During the COVID-19 pandemic, remote education exposed a painful divide: mainstream video conferencing platforms consumed upwards of 3GB of mobile data per day, putting quality education entirely out of reach for students in rural areas or low-income households.
Shikshak ("teacher" in Hindi) rethinks the online classroom from scratch. Instead of streaming video, the teacher writes on a physical blackboard while a camera feed is processed in real time by an ML pipeline (OpenCV, imutils, Canny edge detection) that detects the board's corners, isolates its surface, and converts the content into a pixel-mapped data array, achieving roughly an 85% reduction in data consumption compared to raw video. That compressed array is pushed to students in real time via Socket.IO, where the Canvas API reconstructs the board on their screen. Alongside this, WebRTC handles an audio-only channel so teacher and students stay in live voice contact without the overhead of a video stream.

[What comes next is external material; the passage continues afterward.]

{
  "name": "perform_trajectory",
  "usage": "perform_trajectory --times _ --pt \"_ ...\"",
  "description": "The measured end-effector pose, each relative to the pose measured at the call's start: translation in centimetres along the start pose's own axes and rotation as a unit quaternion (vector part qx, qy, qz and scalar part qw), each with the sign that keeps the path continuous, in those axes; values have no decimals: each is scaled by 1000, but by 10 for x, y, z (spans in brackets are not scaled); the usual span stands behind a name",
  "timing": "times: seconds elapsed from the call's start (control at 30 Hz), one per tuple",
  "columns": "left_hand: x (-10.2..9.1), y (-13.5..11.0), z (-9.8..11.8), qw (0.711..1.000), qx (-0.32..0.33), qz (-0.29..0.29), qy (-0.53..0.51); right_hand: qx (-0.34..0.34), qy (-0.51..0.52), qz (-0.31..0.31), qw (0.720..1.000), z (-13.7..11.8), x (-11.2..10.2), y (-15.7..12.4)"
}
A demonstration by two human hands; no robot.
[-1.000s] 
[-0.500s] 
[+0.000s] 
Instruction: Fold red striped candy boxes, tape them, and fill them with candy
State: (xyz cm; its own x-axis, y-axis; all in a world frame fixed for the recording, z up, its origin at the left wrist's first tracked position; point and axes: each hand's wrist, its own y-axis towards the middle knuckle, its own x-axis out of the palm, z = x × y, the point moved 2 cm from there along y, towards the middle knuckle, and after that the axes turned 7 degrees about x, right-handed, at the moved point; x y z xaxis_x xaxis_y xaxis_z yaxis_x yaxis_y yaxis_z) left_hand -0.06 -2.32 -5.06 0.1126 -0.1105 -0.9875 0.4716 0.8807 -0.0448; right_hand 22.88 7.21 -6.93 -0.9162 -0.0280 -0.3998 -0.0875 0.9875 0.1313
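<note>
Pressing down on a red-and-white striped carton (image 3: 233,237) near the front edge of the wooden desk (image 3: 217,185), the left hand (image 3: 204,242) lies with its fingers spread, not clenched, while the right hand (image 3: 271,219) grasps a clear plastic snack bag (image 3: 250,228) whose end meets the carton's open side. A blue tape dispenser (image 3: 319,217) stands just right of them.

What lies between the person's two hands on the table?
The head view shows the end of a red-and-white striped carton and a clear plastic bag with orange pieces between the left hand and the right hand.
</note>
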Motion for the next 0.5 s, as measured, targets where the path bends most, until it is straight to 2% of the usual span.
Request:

I built the full React + TypeScript frontend, covering both the teacher-side calibration interface (where the board boundary is set before a session) and the student-side canvas that renders the incoming pixel stream. I also implemented the WebRTC audio integration: the trickiest part was constraining the peer connection to audio only while keeping it in sync with the Socket.IO data channel.
Shikshak won First Position at Hack This Fall 2020.